One of the last and most important factors that will help channel partners' success in the mobile-security market is the fact that partnering vendors are starting to move past the vaporware stage of product development and are making acquisitions that allow them to offer the right mix of solutions and support necessary to help the channel grow in this area.
For example, Symantec last month announced its Norton Everywhere program, a multi-faceted effort to move security beyond the PC. Included in that announcement was the following:
- a new mobile-device security program for Google Android that includes functionalities such as remote wipe and remote data lockout, malicious application blocking and even call screening.

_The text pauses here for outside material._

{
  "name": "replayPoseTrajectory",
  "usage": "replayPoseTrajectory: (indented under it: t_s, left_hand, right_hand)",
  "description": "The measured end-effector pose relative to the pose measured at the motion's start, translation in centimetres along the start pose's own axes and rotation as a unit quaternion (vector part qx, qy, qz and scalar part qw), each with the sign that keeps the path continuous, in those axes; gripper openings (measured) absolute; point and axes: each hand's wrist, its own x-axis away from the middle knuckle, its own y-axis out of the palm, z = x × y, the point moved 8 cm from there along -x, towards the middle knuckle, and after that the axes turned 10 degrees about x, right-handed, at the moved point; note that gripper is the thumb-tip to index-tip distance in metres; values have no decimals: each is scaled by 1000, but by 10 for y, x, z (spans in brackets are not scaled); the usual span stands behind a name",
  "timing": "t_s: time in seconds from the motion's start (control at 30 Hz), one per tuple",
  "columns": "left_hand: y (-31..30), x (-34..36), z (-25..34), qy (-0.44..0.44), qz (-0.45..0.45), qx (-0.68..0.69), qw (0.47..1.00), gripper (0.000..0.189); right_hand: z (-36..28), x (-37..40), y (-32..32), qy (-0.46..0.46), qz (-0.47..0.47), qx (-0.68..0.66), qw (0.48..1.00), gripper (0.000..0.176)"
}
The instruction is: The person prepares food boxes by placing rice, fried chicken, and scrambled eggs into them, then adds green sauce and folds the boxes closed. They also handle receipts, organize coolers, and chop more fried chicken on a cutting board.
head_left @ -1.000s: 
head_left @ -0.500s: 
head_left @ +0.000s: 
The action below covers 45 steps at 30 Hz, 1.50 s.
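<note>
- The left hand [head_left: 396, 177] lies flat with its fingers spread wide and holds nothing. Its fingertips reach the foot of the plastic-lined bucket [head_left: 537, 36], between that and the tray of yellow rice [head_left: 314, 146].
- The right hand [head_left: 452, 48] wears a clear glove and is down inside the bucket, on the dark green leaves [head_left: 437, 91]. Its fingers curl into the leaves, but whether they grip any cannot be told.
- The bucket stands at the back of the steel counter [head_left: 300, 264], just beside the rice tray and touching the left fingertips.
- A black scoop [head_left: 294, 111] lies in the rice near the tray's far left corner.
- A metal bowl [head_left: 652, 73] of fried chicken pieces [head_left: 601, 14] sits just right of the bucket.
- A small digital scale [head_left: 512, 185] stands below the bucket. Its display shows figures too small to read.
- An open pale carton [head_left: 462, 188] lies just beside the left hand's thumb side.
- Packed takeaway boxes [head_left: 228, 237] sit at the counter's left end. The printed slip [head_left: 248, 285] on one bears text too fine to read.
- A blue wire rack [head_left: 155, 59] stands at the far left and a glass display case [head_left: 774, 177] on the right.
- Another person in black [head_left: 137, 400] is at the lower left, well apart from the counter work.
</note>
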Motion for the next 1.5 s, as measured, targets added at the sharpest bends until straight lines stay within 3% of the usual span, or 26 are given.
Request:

- a cloud-based secure storage option for accessing data via Android or iPhone
- a new secure DNS functionality that filters dangerous content for a range of devices, most notably smartphones and the iPad.
Meanwhile, McAfee announced in June the acquisition of Trust Digital, an enterprise mobility-management and mobile-security software developer. McAfee execs say the Trust Digital portfolio will be fully integrated into ePolicy Orchestrator, giving partners a way to extend ePO across smartphones, thus simplifying the enforcement of mobile-security policies.
And even as the big security players make strides, a spate of smaller software developers, such as Lookout, are cropping up to bring a new generation of free utilities to the market that some channel partners--particularly those that cater to SMB and mid-market customers--can start leveraging to deliver value-added, comprehensive mobile services. Lookout, for example, offers a free mobile-security solution with remote wipe and lockout, antivirus, data backup and, most important, over-the-air device management.